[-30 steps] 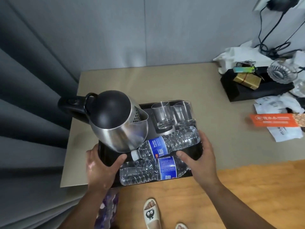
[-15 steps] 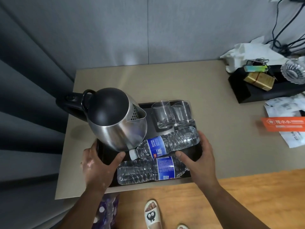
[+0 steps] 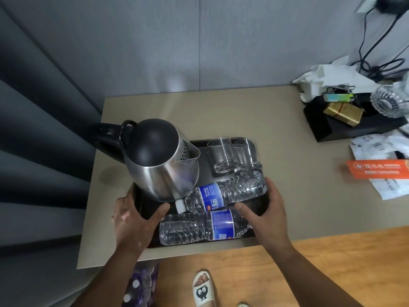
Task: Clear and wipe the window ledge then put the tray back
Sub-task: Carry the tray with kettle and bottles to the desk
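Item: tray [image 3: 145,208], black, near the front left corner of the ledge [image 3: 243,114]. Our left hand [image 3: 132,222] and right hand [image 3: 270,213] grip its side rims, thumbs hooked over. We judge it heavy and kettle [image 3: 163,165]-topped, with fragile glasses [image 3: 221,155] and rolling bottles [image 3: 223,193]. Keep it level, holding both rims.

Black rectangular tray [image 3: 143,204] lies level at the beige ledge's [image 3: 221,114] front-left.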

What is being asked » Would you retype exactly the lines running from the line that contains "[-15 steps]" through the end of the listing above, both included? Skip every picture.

Task solution »
[-15 steps] 
[+0 steps] 
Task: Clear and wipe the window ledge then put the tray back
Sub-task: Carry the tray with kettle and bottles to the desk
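Item: tray [image 3: 145,208], black, near the front left corner of the ledge [image 3: 243,114]. Our left hand [image 3: 132,222] and right hand [image 3: 270,213] grip its side rims, thumbs hooked over. We judge it heavy and kettle [image 3: 163,165]-topped, with fragile glasses [image 3: 221,155] and rolling bottles [image 3: 223,193]. Keep it level, holding both rims.

Black rectangular tray [image 3: 143,204] lies level at the beige ledge's [image 3: 221,114] front-left.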

No more output remains.